# Task instructions
Check each line of the records below for the word "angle" and copy those where it appears.

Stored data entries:
-.-.-
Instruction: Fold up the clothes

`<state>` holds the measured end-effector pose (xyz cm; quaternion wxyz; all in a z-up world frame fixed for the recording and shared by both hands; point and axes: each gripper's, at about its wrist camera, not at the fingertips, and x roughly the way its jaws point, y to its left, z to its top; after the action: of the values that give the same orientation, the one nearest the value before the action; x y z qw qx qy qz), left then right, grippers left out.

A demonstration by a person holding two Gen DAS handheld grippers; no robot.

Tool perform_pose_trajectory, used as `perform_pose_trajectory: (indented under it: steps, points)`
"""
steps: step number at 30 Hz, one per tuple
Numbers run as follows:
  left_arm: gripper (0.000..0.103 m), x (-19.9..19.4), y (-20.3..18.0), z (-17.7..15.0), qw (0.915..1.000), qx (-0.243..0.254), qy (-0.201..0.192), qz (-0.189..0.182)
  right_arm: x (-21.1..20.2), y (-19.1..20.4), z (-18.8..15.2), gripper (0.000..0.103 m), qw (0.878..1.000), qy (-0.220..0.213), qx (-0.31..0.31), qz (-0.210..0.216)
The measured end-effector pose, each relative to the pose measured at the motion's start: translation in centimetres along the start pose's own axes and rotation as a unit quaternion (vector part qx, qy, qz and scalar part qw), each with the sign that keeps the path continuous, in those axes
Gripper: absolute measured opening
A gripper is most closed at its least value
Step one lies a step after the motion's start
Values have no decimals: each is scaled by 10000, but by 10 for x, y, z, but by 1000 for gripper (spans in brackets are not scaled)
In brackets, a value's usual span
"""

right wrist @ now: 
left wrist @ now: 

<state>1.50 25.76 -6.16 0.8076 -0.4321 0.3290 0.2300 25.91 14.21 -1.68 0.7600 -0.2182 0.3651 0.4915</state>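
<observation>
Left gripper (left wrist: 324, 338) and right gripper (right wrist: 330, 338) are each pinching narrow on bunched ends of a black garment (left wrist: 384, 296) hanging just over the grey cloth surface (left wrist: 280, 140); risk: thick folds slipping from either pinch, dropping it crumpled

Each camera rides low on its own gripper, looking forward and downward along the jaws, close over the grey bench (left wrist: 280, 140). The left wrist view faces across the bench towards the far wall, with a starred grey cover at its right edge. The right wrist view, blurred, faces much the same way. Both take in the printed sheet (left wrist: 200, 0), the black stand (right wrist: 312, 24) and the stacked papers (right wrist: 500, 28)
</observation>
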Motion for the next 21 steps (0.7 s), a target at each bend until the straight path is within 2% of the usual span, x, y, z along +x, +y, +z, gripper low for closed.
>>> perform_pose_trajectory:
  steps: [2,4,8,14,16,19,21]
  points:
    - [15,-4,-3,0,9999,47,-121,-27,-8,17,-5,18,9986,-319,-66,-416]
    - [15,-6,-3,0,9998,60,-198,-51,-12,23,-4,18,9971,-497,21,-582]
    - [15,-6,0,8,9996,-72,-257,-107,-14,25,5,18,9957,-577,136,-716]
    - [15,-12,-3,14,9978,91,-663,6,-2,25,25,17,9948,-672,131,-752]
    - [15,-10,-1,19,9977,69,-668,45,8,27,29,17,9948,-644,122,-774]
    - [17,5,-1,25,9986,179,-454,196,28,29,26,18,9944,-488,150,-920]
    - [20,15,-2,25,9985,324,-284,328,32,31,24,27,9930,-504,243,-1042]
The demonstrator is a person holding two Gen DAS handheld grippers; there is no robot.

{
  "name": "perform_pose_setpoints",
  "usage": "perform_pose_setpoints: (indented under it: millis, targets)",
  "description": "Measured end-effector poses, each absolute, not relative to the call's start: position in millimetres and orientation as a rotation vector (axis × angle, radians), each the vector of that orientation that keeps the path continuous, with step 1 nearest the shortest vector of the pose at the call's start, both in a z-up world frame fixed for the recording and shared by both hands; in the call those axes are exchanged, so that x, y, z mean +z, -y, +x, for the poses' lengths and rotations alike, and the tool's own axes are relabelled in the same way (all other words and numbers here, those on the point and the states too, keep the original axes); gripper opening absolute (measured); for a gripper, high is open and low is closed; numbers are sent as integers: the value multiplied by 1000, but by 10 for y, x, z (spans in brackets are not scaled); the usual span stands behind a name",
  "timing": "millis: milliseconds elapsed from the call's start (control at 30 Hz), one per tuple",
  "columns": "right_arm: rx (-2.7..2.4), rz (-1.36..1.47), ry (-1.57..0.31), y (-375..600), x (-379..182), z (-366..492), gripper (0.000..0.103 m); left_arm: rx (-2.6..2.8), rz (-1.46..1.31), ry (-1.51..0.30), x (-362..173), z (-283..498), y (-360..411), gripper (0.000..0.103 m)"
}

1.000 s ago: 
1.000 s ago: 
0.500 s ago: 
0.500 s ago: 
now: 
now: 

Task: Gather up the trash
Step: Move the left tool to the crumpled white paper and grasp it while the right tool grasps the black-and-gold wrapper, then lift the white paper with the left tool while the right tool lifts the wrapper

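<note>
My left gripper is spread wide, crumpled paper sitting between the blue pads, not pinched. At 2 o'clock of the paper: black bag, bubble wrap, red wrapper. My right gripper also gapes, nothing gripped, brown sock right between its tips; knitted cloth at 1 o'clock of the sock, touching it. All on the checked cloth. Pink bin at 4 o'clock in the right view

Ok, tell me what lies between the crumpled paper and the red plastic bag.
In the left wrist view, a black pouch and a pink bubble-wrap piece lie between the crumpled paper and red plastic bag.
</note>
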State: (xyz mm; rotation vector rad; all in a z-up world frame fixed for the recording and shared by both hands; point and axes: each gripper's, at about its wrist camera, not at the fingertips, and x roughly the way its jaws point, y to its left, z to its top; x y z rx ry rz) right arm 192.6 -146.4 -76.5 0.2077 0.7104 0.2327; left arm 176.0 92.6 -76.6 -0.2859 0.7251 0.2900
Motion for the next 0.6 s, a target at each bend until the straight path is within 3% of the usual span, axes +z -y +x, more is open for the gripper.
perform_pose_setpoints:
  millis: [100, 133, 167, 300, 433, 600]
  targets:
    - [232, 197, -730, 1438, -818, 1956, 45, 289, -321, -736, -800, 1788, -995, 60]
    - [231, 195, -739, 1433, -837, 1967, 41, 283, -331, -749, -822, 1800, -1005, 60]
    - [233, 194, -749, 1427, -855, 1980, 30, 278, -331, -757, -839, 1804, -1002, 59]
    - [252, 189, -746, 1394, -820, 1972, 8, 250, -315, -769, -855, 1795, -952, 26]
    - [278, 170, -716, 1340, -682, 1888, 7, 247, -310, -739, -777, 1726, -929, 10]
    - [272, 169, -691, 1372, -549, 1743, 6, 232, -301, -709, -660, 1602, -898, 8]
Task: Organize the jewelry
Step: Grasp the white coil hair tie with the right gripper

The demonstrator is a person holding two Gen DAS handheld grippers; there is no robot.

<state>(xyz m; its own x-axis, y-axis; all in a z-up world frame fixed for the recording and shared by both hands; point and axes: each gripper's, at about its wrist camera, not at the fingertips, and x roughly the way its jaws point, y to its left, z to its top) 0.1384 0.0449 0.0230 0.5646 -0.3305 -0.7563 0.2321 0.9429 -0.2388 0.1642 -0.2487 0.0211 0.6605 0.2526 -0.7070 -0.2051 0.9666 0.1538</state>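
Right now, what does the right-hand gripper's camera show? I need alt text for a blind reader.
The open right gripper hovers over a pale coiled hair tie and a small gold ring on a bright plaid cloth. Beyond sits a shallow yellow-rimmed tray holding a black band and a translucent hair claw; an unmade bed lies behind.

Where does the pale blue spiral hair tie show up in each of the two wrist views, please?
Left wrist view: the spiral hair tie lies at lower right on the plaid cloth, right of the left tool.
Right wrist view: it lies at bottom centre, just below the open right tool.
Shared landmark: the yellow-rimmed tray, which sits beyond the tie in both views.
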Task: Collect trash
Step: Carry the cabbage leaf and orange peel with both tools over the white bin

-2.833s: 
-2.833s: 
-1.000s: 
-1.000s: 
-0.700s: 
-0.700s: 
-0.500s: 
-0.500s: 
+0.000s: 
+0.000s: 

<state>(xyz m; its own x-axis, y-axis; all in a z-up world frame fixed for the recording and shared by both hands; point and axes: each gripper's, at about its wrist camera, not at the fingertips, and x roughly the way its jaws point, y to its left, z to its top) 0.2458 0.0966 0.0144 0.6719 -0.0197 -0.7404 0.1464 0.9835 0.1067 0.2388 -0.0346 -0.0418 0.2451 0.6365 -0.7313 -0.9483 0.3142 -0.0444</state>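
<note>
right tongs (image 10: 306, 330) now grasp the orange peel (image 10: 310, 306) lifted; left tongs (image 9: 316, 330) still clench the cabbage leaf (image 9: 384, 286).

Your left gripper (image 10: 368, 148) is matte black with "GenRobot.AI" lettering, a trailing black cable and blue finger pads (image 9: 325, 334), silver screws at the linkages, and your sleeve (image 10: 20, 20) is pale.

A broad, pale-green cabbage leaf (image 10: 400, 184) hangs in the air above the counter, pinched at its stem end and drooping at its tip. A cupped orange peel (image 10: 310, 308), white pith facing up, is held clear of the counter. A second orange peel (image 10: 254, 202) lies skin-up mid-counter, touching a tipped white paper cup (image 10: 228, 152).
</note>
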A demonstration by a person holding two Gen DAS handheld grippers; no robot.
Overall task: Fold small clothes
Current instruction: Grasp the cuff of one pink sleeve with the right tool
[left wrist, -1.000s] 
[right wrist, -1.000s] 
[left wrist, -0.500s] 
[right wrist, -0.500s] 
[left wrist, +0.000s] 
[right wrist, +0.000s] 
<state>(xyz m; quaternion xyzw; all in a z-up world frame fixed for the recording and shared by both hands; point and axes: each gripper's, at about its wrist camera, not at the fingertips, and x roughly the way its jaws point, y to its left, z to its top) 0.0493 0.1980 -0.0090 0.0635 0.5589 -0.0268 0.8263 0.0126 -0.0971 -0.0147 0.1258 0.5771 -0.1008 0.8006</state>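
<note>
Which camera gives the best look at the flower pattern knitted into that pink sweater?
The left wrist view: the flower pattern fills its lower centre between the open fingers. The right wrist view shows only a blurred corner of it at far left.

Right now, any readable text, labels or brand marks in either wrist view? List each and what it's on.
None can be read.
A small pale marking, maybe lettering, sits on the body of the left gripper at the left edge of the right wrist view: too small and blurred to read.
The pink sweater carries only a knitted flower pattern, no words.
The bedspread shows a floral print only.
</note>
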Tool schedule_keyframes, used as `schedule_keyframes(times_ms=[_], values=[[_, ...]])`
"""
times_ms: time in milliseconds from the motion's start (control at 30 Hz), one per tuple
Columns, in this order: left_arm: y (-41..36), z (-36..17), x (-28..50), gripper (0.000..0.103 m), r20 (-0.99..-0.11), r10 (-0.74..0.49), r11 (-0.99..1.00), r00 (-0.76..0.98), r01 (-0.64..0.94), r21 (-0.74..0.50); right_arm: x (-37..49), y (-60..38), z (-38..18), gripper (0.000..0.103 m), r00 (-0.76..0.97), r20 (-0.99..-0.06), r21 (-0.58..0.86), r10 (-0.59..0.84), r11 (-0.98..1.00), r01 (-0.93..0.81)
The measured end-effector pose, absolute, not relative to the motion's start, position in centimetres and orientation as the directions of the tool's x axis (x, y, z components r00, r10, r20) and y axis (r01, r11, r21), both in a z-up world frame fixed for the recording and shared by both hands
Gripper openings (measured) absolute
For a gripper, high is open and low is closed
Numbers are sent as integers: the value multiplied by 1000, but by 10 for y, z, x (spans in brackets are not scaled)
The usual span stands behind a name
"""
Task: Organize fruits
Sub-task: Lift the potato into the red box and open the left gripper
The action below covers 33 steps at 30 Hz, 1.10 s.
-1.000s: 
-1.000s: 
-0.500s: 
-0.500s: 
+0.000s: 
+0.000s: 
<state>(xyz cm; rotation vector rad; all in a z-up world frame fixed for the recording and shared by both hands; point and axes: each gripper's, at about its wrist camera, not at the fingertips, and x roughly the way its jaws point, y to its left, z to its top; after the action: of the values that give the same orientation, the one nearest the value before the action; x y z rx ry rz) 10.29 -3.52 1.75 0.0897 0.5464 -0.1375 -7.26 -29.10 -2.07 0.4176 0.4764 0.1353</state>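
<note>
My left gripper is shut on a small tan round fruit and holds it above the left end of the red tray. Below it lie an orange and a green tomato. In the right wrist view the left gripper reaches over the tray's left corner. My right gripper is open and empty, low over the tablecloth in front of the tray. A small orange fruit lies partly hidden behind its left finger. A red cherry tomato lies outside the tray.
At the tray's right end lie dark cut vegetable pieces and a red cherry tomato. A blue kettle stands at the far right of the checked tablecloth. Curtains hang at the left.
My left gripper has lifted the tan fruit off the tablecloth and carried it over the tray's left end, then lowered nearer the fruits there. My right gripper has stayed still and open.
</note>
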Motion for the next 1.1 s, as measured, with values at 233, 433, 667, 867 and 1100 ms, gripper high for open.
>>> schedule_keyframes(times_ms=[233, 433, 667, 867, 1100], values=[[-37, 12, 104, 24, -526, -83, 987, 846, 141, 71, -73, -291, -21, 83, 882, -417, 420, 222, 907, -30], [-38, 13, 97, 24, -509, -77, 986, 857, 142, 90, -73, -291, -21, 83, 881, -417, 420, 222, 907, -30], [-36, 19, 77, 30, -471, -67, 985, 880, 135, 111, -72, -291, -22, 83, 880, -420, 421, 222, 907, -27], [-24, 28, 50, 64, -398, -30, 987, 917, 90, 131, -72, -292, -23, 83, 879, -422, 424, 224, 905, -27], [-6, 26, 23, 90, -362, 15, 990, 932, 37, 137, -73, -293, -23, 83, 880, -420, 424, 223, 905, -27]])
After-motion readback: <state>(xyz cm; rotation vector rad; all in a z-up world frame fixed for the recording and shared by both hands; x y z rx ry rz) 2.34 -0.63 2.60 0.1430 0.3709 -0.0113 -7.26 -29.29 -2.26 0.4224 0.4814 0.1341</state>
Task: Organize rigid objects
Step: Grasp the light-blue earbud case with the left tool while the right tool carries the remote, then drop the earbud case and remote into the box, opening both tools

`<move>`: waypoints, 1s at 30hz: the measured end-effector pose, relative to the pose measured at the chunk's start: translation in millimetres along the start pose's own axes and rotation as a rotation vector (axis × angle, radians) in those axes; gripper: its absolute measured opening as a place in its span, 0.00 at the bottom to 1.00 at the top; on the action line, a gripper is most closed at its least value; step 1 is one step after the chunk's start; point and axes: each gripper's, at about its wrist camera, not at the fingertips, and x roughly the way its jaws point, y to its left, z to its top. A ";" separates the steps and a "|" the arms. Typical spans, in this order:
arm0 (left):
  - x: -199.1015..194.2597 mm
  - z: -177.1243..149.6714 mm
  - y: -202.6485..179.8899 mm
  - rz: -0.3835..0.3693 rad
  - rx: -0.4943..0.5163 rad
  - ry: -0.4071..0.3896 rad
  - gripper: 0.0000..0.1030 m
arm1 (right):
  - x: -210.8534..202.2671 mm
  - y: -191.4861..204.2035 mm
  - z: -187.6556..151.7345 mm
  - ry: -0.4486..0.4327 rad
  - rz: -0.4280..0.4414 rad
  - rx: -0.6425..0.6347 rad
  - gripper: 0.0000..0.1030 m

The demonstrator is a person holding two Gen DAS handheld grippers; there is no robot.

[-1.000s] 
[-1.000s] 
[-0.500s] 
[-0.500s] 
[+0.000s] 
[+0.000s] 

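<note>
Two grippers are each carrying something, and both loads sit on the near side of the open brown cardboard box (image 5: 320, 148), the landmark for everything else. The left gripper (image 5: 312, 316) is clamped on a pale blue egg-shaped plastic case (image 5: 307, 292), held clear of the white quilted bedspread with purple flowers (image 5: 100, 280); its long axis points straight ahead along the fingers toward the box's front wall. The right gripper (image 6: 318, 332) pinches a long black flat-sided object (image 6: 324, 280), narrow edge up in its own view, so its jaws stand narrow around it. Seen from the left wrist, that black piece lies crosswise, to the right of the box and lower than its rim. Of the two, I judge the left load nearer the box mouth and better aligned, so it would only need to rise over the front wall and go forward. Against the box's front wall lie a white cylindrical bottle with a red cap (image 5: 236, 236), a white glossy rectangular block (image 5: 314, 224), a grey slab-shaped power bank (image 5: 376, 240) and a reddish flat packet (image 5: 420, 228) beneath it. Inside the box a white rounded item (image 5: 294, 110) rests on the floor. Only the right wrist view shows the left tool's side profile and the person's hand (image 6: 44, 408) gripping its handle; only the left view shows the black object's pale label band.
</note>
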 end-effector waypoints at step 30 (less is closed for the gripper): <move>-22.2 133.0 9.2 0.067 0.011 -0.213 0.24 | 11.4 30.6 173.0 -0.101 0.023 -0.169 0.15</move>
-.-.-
# Reply to the exercise
  "description": "Measured end-effector poses, each absolute, not relative to the call's start: position in millimetres and orientation as a rotation vector (axis × angle, radians), each the vector of that orientation that keeps the path continuous, with step 1 nearest the shortest vector of the pose at the call's start, both in a z-up world frame fixed for the recording and shared by both hands; in the call those axes are exchanged, so that x, y, z mean +z, -y, +x, for the poses' lengths and rotations alike, and the tool's own axes are relabelled in the same way (all other words and numbers here, those on the point and the states too, keep the original axes); gripper opening absolute (measured); for a gripper, high is open and low is closed; numbers are sent as integers: the value multiplied by 1000, but by 10 for y, x, z (spans in brackets are not scaled); the usual span stands behind a name",
`<move>`: waypoints, 1s at 30hz: the measured end-effector pose, relative to the pose measured at the chunk's start: translation in millimetres along the start pose's own axes and rotation as a rotation vector (axis × angle, radians) in those axes; gripper: its absolute measured opening as a place in its span, 0.00 at the bottom to 1.00 at the top; on the action line, a gripper is most closed at its least value; step 1 is one step after the chunk's start; point and axes: each gripper's, at about its wrist camera, not at the fingertips, and x roughly the way its jaws point, y to its left, z to its top. A ";" separates the steps and a "|" the arms. Typical spans, in this order:

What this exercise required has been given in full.